### WHAT YOU HAVE TO DO
Quote exactly, and only, the lines from the one with "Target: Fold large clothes" through the end of the listing.
━━ PROVIDED MATERIAL
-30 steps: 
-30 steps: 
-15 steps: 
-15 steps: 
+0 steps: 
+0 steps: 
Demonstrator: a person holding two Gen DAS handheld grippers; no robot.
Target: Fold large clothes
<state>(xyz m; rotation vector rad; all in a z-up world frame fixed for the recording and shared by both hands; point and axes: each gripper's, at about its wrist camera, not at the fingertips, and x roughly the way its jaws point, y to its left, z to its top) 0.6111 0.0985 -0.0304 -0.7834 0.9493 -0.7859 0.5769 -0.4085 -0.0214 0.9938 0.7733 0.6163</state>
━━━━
### OUTPUT
Target: Fold large clothes
<state>(xyz m; rotation vector rad; all in a z-up world frame fixed for the recording and shared by both hands; point and axes: each gripper's, at about its wrist camera, not at the fingertips, and x roughly the way its jaws point, y to its left, z to its top) 0.6111 0.0985 -0.0304 -0.7834 0.9493 -0.7859 0.5769 -0.4085 -0.0214 0.9938 0.7733 0.6163</state>

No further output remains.